Some of these celebs are not so much obscure as totally in the dark. They tend to be entertainers who may or may not have made it beyond a cabaret evening somewhere on the island. I haven't a clue who they are and have nil interest in knowing who they are. Then there are those celebs with some claim to fame, usually prehistoric. Take Tom O'Connor for instance. He's the turn at a "celebrity lunch" taking place at the end of the month and will doubtless provide the local press the opportunity of filling some copy with a gushing report. When you can't think of something better to write, then find a celeb, any old celeb, and hammer out a page or two. When Ron Atkinson was here for a charity do last summer, he got three pages (or was it four?).
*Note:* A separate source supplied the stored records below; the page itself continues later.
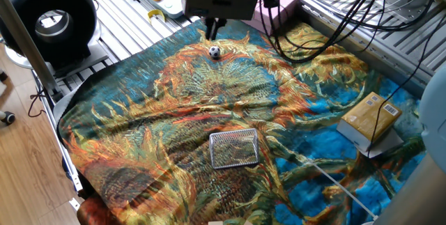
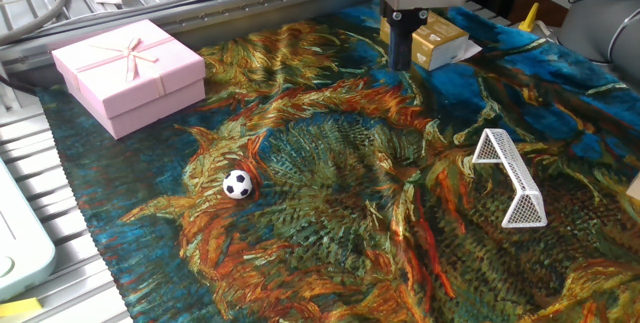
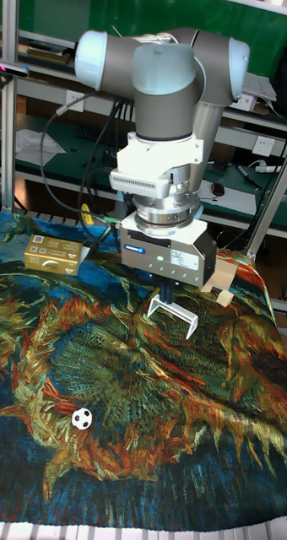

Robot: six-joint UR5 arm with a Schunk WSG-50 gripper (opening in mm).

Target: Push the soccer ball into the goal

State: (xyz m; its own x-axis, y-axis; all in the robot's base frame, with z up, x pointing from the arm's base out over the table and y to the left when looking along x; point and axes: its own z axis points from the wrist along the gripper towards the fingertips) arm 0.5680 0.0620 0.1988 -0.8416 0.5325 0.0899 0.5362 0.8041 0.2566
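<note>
Scanning the other fixed view: soccer ball [image 2: 237,184] rests on patterned cloth [image 2: 330,223], left. Gripper [image 2: 401,51] hovers well apart, fingers pressed together, holding nothing. Goal [image 2: 512,177] stands right. Ball, open cloth, then goal; pusher must get behind the ball's left side.

A pink gift box [image 2: 128,71] and tan carton [image 1: 369,118] sit on patterned cloth [image 1: 209,99].

In the tall fixed view, the gripper [image 3: 164,297] body hides part of the goal [image 3: 173,313]. Top frame edges crop the gripper in both fixed views; its dark fingers' [image 2: 402,41] spacing is unreadable.
</note>
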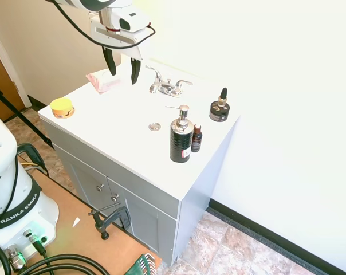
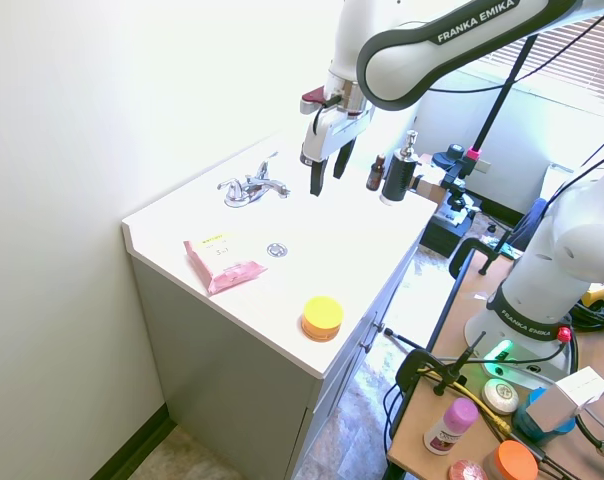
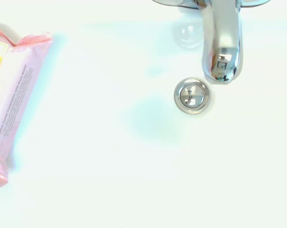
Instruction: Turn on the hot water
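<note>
The gripper (image 1: pixel 122 67) hangs in the air above the white vanity top (image 1: pixel 121 123), its 2 dark fingers (image 1: pixel 110 62) spread apart and pointing down with nothing between them. It sits over the sink area, just beside the chrome faucet (image 1: pixel 168 86) but not touching it – in the second exterior view the gripper (image 2: pixel 323 166) is clear of the faucet (image 2: pixel 252 187), off to the spout side.

The faucet stands at the back of the counter near the wall, a short spout with 2 slim levers. The hot water lever (image 1: pixel 154 73) is the one left of the spout in the first exterior view; it angles up and back, untouched. The wrist view looks straight down on the spout (image 3: pixel 222 42) and the round chrome drain (image 3: pixel 192 96) just beside its tip.

A pink packet (image 1: pixel 102 81) lies flat on the counter, near the faucet on the hot lever's side, and shows at the edge of the wrist view (image 3: pixel 13 99). A yellow jar (image 1: pixel 62 107) sits at the counter's front corner. Toward the other end stand a black pump bottle (image 1: pixel 181 137) with a chrome top, a small dark bottle (image 1: pixel 196 138) touching or just beside it, and a dark round jar (image 1: pixel 219 109) with a dropper bottle (image 1: pixel 223 97) on it or behind it – I cannot tell which
</note>
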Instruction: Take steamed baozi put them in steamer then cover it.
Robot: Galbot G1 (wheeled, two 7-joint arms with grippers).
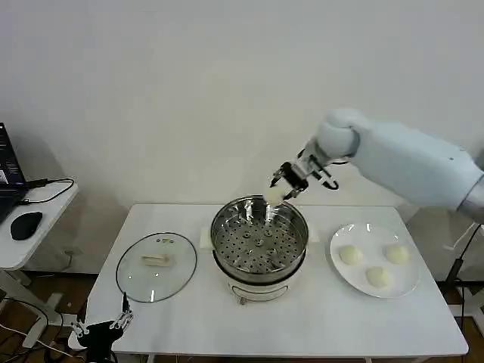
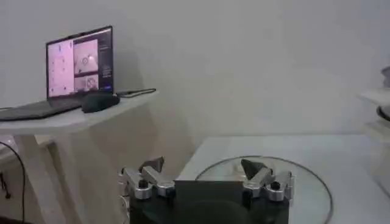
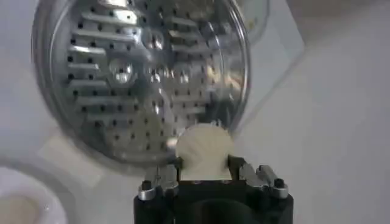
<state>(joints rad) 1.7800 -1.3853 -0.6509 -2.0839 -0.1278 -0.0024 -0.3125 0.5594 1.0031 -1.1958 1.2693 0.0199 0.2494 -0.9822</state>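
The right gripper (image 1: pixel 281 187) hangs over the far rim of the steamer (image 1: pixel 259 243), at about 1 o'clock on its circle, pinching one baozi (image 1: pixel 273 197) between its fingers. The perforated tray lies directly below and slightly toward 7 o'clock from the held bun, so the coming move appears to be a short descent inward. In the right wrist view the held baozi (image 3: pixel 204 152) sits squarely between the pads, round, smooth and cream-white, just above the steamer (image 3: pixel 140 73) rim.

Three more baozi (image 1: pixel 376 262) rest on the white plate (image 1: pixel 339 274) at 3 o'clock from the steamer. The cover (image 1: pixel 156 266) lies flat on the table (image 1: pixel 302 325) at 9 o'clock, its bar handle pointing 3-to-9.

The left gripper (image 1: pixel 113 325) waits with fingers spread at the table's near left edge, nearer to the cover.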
Mallorca has of course been helped by the real celebs. The house buying of German super models and tennis players and of the likes of Michael Douglas all conspired to give Mallorca a more up-market image, but the C-listers and those who do not even make a letter of the alphabet are just frippery. Their celebrity is shallow, as is the interest in them.
Well I was looking for an excuse for this, and yesterday's quiz question sort of gives me it. Apropos of very little, other than as a continuation of a theme earlier in the week, namely socialist politics, Alastair has told me that the chair of the Dutch socialist parliamentary party is called Martinus Kox. Nothing exceptional about this, but apparently he insists on being known by a diminutive of his Christian name ... Tiny. Tiny Kox. And diminutive would be about right. Just as well he 's not a celeb.
QUIZ
Yesterday - Alistair. Today's title - who was the presenter?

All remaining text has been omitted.